Would you repeat the listing below exactly, with no pictures in it?

↓↓↓

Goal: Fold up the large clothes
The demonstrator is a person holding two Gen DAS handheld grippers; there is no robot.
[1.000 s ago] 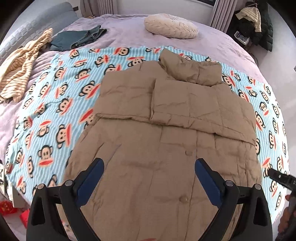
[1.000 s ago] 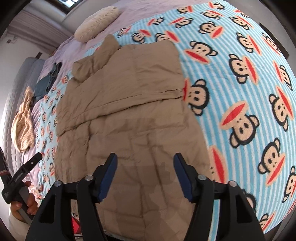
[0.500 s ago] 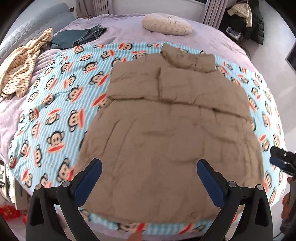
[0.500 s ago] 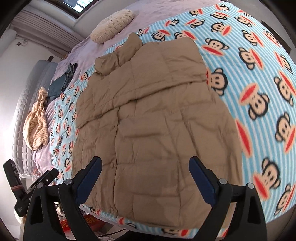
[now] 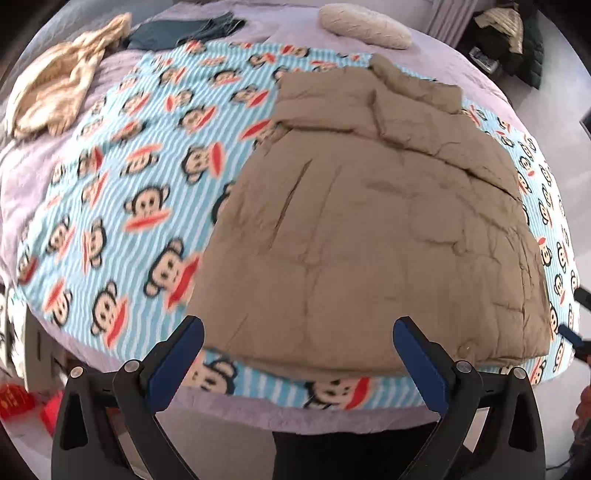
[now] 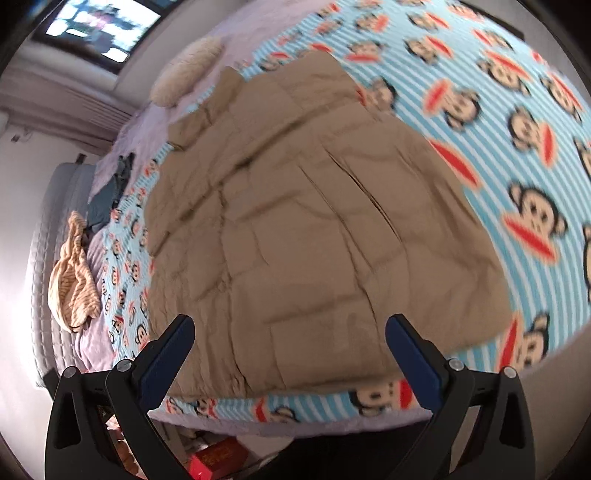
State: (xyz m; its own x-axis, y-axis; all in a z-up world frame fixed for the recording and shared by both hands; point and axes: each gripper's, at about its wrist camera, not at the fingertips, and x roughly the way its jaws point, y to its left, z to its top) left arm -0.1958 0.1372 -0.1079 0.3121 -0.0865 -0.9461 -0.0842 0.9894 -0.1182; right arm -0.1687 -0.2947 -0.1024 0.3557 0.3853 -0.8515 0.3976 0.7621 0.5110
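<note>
The tan padded jacket (image 5: 373,236) lay flat on the monkey-print blanket (image 5: 122,206), collar toward the far pillow (image 5: 364,25), hem nearest both grippers, its long axis running away from them. The left gripper (image 5: 297,363) hung over the hem's left part, jaws wide and empty; the right gripper (image 6: 290,360), jaws just opened wide, held nothing, over the hem's middle
</note>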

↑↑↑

- **Task response**
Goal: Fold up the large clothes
The demonstrator is a person holding two Gen DAS handheld grippers; there is no robot.
[1.000 s ago] 
[1.000 s ago] 
[0.500 s ago] 
[0.500 s ago] 
[now] 
[now] 
State: (xyz m; its own x-axis, y-axis; all in a z-up world frame fixed for the recording and shared by both hands; point and axes: each gripper's, at about its wrist camera, not at the fingertips, and x roughly the way its jaws point, y to its left, z to its top) left arm -0.1958 0.1372 -0.1079 0.3121 -0.0865 -0.9461 -0.0842 0.9894 -0.1182; right arm -0.1687 -0.2947 -0.1024 0.3557 0.3853 -0.8515 0.3976 0.7621 0.5110
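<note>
The tan padded jacket (image 5: 373,236) lay flat on the monkey-print blanket (image 5: 122,206), collar toward the far pillow (image 5: 364,25), hem nearest both grippers, its long axis running away from them. The left gripper (image 5: 297,363) hung over the hem's left part, jaws wide and empty; the right gripper (image 6: 290,360), jaws just opened wide, held nothing, over the hem's middle
</note>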

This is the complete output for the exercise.